The reason for the slowdown: the US is still digging out from the most recent recession, sequestration and an uptick in cost-sharing plans among privately insured patients, which means more patients have higher medical costs.

The prescription drug category, however, is among the more robust categories, and CMS's Office of the Actuary anticipates that once all the numbers are in they will show last year's prescription drug spend grew 3.3% over 2012 and that 2014 will show patients spent 6.8% more than they did in 2013. CMS also expects drug expenditures to climb by around 6.4% in 2015 and that spending will grow by an average of between 5.4% a year between 2016 and 2019, and that this will then be followed by an average annual growth of around 6% between 2020 and 2023.

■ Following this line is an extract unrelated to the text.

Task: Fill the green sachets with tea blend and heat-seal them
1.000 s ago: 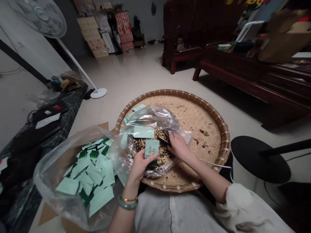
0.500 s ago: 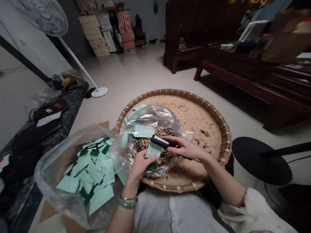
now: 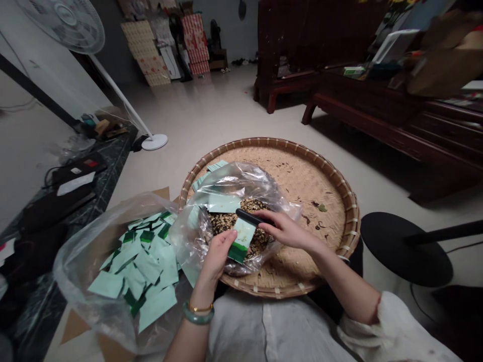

Several forces contribute to this projected trend (greater disposable income doesn't kick in until around 2020), including the larger patient pool that comes along with the Affordable Care Act's increased insurance coverage. This newly insured group does more than add headcount: CMS says patients with marketplace insurance plans are “experiencing greater use of drugs in several therapy classes, including higher use of specialty drugs.”  New hepatitis C drugs—a specialty medication—got an individual shout-out as being one of the pricier medications these new patients are expected to embrace.

The IMS Institute for Healthcare Informatics did not associate healthcare reform with its expectation that specialty medications would account for an increasing percentage of healthcare costs, but its November projections run along the same track, showing more patients using more medications.